*Instructions for the task*: Read the records and gather each line that includes "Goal".

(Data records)
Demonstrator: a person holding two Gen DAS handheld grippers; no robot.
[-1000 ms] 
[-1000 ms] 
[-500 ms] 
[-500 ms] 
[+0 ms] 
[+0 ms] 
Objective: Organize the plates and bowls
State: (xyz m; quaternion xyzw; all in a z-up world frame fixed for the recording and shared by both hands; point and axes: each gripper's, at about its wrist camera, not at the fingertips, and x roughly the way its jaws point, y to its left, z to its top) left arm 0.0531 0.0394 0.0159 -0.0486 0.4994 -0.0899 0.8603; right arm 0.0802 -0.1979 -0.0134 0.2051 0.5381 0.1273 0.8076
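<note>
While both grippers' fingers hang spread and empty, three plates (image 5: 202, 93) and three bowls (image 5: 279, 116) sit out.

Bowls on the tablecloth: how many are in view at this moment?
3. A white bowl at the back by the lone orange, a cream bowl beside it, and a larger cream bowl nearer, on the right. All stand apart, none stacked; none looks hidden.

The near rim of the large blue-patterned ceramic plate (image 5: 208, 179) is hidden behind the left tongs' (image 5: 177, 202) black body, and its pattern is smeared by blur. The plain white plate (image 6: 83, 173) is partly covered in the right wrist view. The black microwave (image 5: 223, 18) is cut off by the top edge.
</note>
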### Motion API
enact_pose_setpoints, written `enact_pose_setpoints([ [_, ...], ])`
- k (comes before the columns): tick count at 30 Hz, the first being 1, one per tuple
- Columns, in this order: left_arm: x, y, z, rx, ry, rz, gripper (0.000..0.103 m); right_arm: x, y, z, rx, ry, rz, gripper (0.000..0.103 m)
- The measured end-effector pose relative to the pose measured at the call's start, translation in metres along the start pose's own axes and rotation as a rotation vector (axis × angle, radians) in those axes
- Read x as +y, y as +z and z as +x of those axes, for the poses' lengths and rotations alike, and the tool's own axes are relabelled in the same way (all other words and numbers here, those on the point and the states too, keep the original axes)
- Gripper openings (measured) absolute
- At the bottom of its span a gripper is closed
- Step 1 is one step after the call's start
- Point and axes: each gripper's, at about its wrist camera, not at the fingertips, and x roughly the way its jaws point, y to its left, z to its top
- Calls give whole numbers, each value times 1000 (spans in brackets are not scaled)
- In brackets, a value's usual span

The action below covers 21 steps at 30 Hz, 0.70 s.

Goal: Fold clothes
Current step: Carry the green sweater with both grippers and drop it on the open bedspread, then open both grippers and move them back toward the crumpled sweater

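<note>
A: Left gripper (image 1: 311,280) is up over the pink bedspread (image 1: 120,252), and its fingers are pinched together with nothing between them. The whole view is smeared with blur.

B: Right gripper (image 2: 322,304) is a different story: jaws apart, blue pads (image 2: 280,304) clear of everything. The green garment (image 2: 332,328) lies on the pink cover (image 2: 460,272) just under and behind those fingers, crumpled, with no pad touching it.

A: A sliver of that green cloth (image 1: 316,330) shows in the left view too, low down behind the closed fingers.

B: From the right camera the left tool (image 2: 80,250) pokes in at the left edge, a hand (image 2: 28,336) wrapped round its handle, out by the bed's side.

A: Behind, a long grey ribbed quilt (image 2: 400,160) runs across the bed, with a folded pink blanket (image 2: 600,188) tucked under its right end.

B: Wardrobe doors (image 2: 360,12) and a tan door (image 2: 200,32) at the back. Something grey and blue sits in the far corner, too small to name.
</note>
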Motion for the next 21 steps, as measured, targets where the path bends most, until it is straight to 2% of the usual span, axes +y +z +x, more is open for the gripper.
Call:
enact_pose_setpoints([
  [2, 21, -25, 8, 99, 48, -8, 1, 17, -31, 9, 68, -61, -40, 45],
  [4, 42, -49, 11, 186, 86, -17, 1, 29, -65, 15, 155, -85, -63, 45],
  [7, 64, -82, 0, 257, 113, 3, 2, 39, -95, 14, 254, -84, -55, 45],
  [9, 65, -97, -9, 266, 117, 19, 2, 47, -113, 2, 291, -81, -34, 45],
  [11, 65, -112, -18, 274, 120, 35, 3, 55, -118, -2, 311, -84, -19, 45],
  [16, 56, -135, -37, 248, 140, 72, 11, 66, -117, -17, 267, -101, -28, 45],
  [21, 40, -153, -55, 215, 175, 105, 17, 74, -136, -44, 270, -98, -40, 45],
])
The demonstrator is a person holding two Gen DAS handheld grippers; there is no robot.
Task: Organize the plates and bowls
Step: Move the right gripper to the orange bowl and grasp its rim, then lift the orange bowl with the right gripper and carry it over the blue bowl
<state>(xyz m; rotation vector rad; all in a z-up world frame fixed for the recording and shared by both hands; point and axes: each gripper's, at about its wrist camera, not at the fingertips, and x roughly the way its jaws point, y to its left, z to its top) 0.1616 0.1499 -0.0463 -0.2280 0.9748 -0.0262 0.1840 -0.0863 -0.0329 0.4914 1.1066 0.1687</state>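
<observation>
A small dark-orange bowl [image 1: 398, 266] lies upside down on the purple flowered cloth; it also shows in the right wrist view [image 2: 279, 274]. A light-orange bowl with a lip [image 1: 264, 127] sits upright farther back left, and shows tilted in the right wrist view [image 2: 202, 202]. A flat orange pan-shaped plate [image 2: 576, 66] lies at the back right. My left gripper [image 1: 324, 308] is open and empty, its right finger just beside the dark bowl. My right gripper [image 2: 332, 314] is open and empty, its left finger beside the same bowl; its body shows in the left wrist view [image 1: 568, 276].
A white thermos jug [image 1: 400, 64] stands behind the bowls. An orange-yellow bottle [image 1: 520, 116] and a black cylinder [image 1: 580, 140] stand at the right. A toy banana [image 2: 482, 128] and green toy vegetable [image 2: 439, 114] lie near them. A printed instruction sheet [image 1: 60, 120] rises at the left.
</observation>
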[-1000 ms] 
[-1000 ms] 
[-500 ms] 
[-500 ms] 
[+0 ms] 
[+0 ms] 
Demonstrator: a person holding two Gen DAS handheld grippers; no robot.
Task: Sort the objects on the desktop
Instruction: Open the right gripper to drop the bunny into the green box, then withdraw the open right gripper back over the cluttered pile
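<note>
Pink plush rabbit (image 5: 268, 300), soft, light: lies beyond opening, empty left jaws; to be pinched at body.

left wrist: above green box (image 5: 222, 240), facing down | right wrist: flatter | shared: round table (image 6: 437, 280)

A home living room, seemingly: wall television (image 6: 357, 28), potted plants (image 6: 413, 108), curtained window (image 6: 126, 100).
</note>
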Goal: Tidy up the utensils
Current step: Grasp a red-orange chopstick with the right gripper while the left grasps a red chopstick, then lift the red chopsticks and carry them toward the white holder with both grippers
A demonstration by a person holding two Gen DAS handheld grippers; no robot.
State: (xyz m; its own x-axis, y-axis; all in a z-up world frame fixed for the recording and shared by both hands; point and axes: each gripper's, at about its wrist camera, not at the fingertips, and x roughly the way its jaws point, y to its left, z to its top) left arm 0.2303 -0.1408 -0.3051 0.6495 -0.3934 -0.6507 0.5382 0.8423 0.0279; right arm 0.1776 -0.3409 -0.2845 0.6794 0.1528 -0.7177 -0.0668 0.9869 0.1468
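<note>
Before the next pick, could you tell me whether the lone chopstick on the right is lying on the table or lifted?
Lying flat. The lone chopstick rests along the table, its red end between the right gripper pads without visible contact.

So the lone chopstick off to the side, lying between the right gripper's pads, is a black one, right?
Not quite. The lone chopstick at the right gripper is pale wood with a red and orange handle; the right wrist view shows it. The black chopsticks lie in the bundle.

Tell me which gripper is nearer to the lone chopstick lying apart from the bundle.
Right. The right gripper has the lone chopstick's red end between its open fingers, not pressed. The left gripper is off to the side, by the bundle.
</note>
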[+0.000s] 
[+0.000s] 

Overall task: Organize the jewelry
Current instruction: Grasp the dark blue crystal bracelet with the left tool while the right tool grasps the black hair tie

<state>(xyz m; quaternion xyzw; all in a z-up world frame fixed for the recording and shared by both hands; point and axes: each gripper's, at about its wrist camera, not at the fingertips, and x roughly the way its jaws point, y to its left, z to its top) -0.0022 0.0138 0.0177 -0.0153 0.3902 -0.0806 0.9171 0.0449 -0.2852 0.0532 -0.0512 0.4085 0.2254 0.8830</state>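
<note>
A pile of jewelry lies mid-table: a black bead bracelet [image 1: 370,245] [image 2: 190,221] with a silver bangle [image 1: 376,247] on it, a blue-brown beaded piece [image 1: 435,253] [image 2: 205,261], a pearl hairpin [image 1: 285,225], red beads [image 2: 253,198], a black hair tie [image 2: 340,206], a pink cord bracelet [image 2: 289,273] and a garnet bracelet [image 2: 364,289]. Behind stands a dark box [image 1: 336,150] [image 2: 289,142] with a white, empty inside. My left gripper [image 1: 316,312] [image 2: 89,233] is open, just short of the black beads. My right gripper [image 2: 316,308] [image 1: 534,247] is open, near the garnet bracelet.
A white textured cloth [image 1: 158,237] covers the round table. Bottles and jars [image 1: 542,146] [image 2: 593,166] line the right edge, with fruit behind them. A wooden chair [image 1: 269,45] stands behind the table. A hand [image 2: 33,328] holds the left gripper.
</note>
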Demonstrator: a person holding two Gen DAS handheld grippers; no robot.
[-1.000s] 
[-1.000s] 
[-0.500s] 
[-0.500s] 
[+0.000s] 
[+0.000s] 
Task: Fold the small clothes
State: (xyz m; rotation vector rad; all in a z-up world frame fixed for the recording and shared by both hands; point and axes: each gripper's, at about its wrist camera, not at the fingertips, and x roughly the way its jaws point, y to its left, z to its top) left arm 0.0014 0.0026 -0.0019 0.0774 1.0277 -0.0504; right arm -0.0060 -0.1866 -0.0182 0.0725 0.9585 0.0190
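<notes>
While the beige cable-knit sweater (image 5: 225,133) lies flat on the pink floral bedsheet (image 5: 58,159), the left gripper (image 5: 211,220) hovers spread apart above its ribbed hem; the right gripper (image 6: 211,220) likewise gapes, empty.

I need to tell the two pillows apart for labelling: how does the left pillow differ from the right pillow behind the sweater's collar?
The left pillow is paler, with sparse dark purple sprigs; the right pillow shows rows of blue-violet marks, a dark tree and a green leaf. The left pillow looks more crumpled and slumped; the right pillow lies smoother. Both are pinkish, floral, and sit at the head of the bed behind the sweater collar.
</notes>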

*Answer to this problem*:
Goal: Fold clothes
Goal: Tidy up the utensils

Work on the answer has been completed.